Chris Watkin: You write in the preface that The Event Universe has been a long time in the making, and indeed it is clear that the book is the fruit of sustained and persistent reflection dating back to the mid 1990s. What set you on the journey to writing The Event Universe, and is it the same book you had in mind from the beginning?

Leemon McHenry: The Event Universe is pretty much what I had in mind from the time I began to think about what problems I wanted to tackle. I didn’t think I’d ever get around to writing this book, but here it is finally in 2015. Actually it was the late 1980s when I began to think about a book on an event ontology. One of Whitehead’s students, Victor Lowe at Johns Hopkins University, was writing the second volume of Whitehead’s intellectual biography and he figured that he wouldn’t be able to finish it in his lifetime. He asked me to write two chapters of the biography on the Whitehead’s philosophy of physics and it was this project that mainly motivated my interest in the theory of events as a unifying concept for physics.  As I explored this theory over the years, I found that Whitehead’s contemporaries at Cambridge, Bertrand Russell and C. D. Broad, followed Whitehead’s lead and proposed their own version of an event ontology. They were all in agreement about the ontological impact of Einstein’s Special and General Theories of Relativity and thought that the Aristotelian view of substance could no longer serve as a foundation of physics.

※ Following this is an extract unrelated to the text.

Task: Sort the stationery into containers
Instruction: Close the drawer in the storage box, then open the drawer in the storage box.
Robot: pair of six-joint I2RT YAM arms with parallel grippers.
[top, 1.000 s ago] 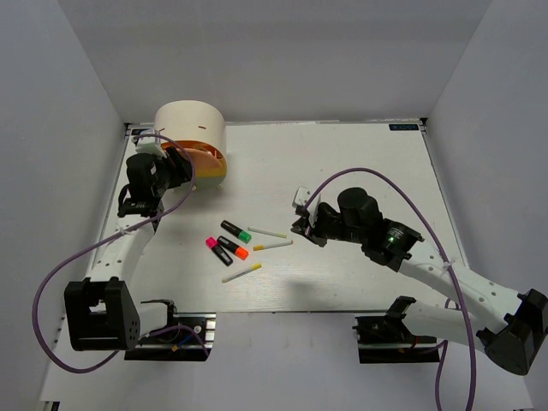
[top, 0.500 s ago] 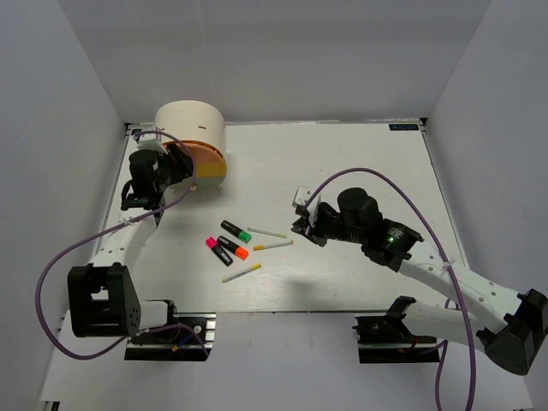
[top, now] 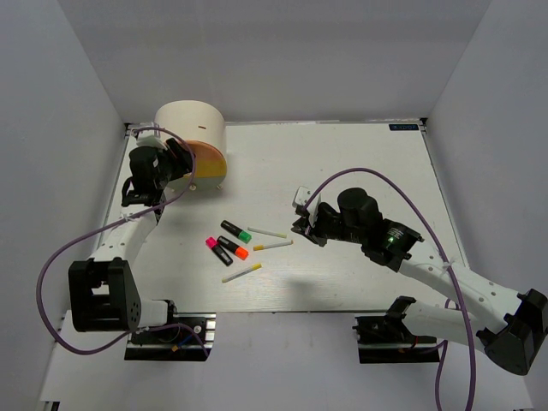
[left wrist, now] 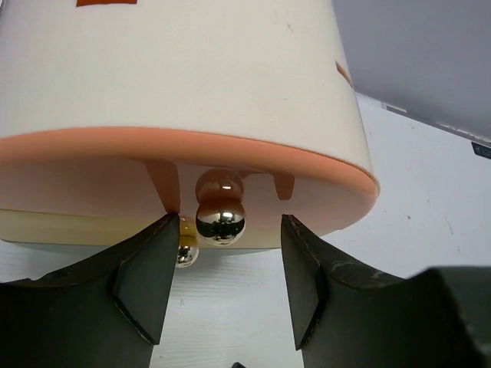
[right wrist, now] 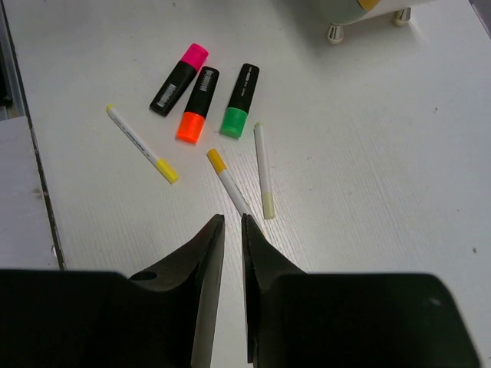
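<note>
- Left wrist view: left claw (left wrist: 228, 238) is hanging half open, its jaws flanking the organiser's (left wrist: 176, 77) knob (left wrist: 220, 215), gripping nothing.
- Right claw (right wrist: 232, 230) is hovering over the table (right wrist: 368, 153), parted by only a slit, empty.
- Highlighters (right wrist: 198, 103) and pens (right wrist: 262, 169) are lying loose just beyond it.

Bright, even overhead light, faint soft shadows, sharp focus.
</note>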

In the 1990s, I began to correspond with W. V. Quine about his ontology of events. Quine wrote his PhD thesis with Whitehead at Harvard in the 1930s. While he was mainly focused on the logic of Whitehead and Russell’s Principia Mathematica, when he later formulated his metaphysics he advanced an event ontology as well.   About the same time I met the physicist, Henry Stapp, who was working out the details of Whitehead’s event theory for quantum mechanics and its unification with relativity theory. Stapp’s work figures prominently in one of my later chapters where I attempt to update Whitehead’s theory in light of contemporary physics.

 

Could you briefly summarise into what contemporary debates The Event Universe intervenes, and how it moves those debates on.

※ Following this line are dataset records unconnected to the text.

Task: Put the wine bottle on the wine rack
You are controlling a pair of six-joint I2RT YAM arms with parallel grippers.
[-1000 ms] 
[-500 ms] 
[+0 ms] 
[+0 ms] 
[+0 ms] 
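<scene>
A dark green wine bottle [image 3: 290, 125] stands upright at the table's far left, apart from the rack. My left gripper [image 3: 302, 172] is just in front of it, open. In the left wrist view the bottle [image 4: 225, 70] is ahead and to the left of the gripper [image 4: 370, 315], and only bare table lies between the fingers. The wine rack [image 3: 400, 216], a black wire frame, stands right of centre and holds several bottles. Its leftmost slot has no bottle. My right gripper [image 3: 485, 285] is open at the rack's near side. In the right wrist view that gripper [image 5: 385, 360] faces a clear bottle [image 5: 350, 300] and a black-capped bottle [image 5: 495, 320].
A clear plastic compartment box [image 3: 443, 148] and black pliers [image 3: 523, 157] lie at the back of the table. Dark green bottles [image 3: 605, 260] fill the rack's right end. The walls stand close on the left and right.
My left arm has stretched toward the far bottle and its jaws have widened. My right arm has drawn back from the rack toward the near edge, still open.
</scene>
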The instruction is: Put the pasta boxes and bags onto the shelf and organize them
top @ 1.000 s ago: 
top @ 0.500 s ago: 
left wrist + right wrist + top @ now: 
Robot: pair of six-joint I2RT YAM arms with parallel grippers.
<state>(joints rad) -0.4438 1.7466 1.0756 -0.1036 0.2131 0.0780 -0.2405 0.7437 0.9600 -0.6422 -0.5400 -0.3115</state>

Whiteheadians tend to be highly specialized and only talk with one another. One of my aims has been to open a wider dialogue such that Whitehead’s ideas might enter the mainstream of analytic philosophy. To this end, I have compared his theories with those of Russell and Quine and contrasted his ideas with Strawson and Davidson.   In fact, Strawson’s distinction between descriptive and revisionary metaphysics is the focus point for the main debates in my book.

First, there is the ontological status of events in the substance vs. event debate. I am challenging the long-standing Aristotelian tradition in which events are dependent on substances and instead arguing that events are basic.

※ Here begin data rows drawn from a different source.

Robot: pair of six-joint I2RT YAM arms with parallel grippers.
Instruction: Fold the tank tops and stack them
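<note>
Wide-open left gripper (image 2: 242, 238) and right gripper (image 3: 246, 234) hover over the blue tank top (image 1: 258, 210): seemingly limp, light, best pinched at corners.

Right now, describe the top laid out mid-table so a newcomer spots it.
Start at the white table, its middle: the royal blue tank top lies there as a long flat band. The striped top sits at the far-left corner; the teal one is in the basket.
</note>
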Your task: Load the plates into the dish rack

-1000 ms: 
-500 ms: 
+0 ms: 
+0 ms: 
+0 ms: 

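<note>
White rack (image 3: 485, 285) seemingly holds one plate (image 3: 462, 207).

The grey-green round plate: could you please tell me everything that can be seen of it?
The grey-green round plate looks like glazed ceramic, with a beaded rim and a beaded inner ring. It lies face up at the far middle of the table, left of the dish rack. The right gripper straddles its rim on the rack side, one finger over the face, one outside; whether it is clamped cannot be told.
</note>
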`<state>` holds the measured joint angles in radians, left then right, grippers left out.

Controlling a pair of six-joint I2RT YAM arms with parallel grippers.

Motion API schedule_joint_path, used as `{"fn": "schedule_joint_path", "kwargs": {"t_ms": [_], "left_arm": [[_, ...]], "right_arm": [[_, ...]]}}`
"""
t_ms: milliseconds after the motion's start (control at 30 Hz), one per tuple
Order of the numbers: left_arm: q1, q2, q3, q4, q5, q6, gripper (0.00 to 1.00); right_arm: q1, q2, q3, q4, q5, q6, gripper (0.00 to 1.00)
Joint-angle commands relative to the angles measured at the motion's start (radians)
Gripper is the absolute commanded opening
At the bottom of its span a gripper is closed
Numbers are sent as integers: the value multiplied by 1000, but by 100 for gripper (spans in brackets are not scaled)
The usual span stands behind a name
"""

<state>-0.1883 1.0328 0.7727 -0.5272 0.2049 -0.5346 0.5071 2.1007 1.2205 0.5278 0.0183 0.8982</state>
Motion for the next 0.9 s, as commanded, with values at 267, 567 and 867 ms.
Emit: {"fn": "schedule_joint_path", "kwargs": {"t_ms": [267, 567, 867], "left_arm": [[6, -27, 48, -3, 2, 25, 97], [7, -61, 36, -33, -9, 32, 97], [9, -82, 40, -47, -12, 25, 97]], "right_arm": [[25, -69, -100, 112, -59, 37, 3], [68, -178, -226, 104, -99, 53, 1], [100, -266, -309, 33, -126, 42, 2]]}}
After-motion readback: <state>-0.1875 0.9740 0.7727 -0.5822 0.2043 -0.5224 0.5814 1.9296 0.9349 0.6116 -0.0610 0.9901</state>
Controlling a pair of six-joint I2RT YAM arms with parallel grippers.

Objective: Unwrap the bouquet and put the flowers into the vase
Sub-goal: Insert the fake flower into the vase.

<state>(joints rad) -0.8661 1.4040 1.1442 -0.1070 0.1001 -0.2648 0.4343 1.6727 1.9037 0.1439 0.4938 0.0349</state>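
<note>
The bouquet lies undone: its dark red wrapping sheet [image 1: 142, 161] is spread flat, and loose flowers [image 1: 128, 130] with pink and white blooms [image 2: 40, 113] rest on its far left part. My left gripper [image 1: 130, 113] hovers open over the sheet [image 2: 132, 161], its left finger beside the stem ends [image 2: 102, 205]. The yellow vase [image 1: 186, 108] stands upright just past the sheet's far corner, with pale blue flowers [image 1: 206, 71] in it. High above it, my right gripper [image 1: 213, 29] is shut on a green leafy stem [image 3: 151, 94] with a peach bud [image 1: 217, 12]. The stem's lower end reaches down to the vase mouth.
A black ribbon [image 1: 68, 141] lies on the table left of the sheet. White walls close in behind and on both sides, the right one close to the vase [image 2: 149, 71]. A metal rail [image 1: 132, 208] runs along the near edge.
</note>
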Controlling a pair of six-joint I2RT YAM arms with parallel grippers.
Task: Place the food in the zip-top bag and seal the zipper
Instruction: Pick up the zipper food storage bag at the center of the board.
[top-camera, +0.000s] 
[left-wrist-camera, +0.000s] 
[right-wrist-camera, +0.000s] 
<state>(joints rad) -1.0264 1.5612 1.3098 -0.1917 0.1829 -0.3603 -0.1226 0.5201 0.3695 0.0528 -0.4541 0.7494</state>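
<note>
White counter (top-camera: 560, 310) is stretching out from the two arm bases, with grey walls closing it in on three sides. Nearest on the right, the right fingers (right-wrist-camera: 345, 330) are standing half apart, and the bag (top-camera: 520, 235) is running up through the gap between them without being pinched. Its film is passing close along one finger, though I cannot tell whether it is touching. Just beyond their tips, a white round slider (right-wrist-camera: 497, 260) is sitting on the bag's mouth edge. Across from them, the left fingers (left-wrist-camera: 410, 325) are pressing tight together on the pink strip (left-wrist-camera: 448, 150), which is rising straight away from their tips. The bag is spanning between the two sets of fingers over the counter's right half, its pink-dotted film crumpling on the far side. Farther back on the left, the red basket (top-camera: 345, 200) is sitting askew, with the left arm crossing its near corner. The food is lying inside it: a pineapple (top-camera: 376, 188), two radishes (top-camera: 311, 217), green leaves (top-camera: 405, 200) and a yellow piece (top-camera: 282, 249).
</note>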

Second, and closely related to this debate, is the question of whether ordinary language or advancing science is the most satisfactory basis for establishing an ontology. I defend what Strawson called “revisionary metaphysics” as opposed to the approach he preferred, “descriptive metaphysics.”

So, the battle lines are drawn between the revisionary and the descriptive metaphysicians: it is Whitehead, Russell and Quine vs. Aristotle, Strawson and Davidson.

Third, if it is science that provides the ontological foundation, as Whitehead, Russell and Quine argue, then the next question is what ontology would provide the most fruitful approach to what I call “The Big Problem,” namely, the unification of modern physics. Whitehead’s event ontology was originally proposed as a unifying concept for physics and several of his followers have seen this as a plausible solution to what is the most pressing problem of theoretical physics, namely, the unification of Einstein’s theory of relativity with quantum mechanics. Here I examine Whitehead’s theory in the context of the contemporary search for Grand Unified Theories and a Theory of Everything, beginning with Einstein’s Unified Field Theory and ending with Stapp’s modification of Whitehead, Einstein and Heisenberg.

Fourth, as I explore the unification of relativity theory and quantum mechanics, I focus attention on the problem of how to conceive of the nature of time. Since relativity theory and quantum mechanics present two incompatible views about the nature of time, both theories must be modified. I examine three major theories in the philosophy of time – eternalism, presentism and the growing block universe – and argue that the growing block view is the most plausible solution. The growing block universe also turns out to be the most plausible interpretation of Whitehead’s attempt to defend the asymmetry of time against the eternalistic conceptions of Einstein’s theory of relativity.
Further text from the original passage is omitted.